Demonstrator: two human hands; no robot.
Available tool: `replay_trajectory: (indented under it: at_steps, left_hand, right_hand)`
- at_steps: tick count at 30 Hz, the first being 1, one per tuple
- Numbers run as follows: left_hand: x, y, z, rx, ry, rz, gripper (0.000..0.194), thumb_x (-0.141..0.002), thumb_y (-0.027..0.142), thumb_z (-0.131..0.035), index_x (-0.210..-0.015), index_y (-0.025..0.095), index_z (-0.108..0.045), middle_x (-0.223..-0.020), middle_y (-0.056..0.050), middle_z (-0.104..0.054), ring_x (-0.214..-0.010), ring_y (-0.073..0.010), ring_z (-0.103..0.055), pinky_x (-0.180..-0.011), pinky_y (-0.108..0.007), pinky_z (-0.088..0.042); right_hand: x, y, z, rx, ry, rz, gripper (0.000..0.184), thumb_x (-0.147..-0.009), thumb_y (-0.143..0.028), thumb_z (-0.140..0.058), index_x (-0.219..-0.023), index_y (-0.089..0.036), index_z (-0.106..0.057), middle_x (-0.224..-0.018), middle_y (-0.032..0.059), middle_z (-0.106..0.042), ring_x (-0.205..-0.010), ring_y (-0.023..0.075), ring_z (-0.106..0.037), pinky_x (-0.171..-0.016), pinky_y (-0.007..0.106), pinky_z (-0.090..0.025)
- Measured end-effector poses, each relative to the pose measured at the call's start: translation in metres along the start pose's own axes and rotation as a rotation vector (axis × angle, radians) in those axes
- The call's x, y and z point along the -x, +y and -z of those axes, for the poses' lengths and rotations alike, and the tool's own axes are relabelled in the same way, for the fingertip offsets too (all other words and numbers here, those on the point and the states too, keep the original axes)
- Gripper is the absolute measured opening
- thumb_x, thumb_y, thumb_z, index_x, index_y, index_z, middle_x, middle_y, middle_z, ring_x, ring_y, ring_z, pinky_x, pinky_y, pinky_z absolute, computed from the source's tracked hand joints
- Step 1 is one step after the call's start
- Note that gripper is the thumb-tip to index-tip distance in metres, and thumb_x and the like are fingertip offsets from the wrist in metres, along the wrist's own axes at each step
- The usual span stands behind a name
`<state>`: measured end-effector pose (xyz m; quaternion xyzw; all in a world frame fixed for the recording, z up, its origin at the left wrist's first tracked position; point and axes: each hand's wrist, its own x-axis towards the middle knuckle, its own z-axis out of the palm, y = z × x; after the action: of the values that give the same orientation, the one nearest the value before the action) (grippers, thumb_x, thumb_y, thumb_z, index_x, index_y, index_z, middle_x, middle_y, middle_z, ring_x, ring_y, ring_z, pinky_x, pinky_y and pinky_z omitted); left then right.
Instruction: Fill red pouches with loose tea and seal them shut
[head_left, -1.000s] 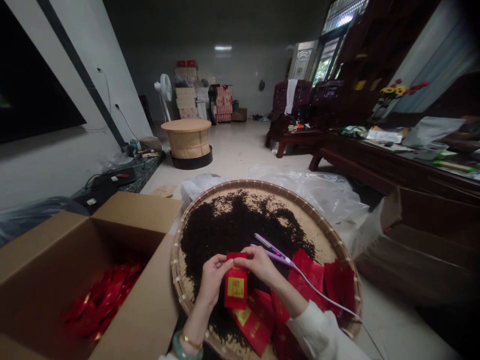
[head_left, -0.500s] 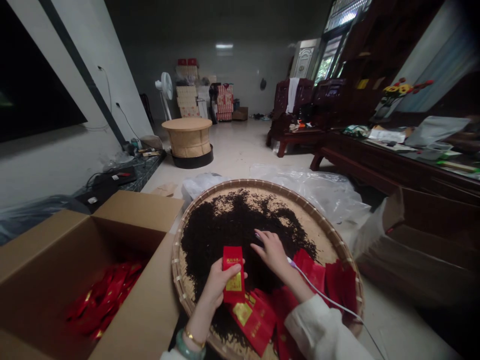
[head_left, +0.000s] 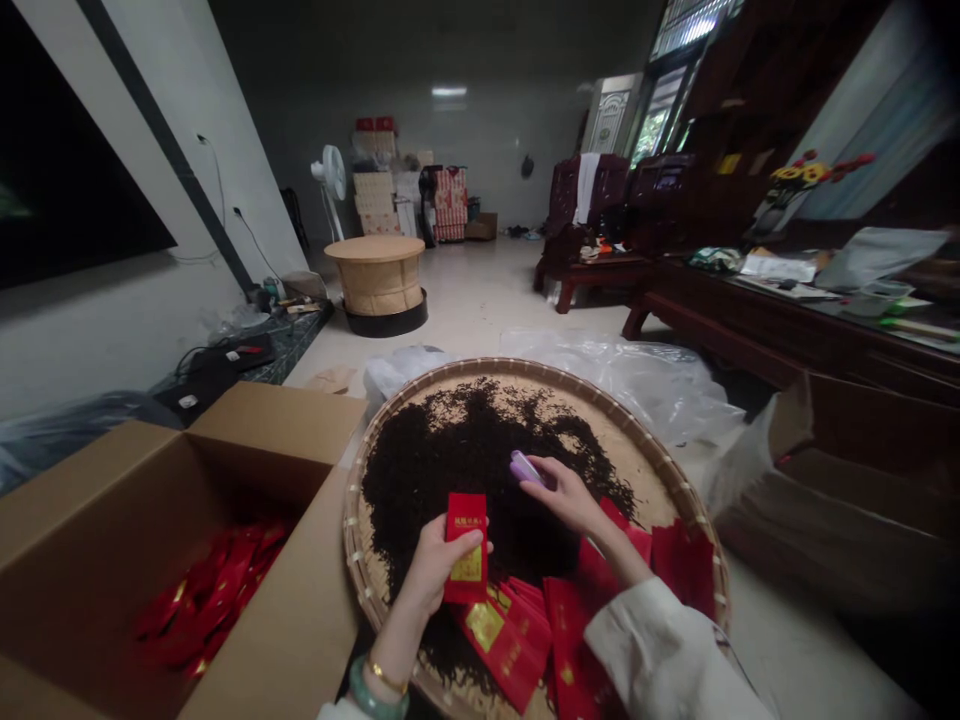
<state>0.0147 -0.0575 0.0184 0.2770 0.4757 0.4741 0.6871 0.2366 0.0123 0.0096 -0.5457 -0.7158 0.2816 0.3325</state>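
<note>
My left hand (head_left: pixel 435 560) grips a red packet (head_left: pixel 466 515) with gold print, thumb across its front, held upright over the round woven tray (head_left: pixel 660 455). To its right, my right hand (head_left: pixel 562 492) is closed around a small purple hair straightener (head_left: pixel 523 467), whose tip sticks out past the fingers. Dark dried tea leaves (head_left: pixel 450 440) cover much of the tray. More red packets (head_left: pixel 514 645) lie flat at the tray's near side, under and beside my right forearm. Another red pile (head_left: pixel 682 565) rests at the right rim.
An open cardboard box (head_left: pixel 277 420) holding many red packets (head_left: pixel 217 590) stands on the left. Another box (head_left: pixel 862 480) is at the right. Plastic sheeting (head_left: pixel 622 375) lies behind the tray. A low round wooden table (head_left: pixel 375 250) and a dark wooden table (head_left: pixel 810 320) stand farther off.
My right hand left the packet's top, reached to the hair straightener and picked it up. My left hand kept hold of the packet, its grip now lower on it.
</note>
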Motion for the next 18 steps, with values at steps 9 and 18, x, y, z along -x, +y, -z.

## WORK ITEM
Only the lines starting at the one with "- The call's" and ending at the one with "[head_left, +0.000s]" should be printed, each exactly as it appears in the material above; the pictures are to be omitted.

## EXERCISE SOLUTION
- The call's x, y and z point along the -x, +y and -z of those axes, for the poses' lengths and rotations alike, and the tool's own axes are relabelled in the same way, for the fingertip offsets too (all other words and numbers here, those on the point and the states too, keep the original axes)
- Gripper is the absolute measured opening
- thumb_x, thumb_y, thumb_z, index_x, index_y, index_z, middle_x, middle_y, middle_z, ring_x, ring_y, ring_z, pinky_x, pinky_y, pinky_z absolute, computed from the source's tracked hand joints
- Step 1 is one step after the call's start
- Note that gripper is the thumb-tip to index-tip distance in metres, and thumb_x and the like are fingertip offsets from the wrist in metres, along the wrist's own axes at each step
- The usual span stands behind a name
`<state>`: measured end-effector pose (xyz m; quaternion xyzw; all in a world frame fixed for the recording, z up, its origin at the left wrist's first tracked position; point and axes: each hand's wrist, its own x-axis towards the middle knuckle, its own z-axis out of the palm, y = z × x; after the action: of the values that give the same orientation, the one nearest the value before the action) (grippers, thumb_x, thumb_y, thumb_z, index_x, index_y, index_z, middle_x, middle_y, middle_z, ring_x, ring_y, ring_z, pinky_x, pinky_y and pinky_z omitted); left then right.
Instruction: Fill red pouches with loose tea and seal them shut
[head_left, -1.000s] 
[head_left, -0.500s] 
[head_left, +0.000s] 

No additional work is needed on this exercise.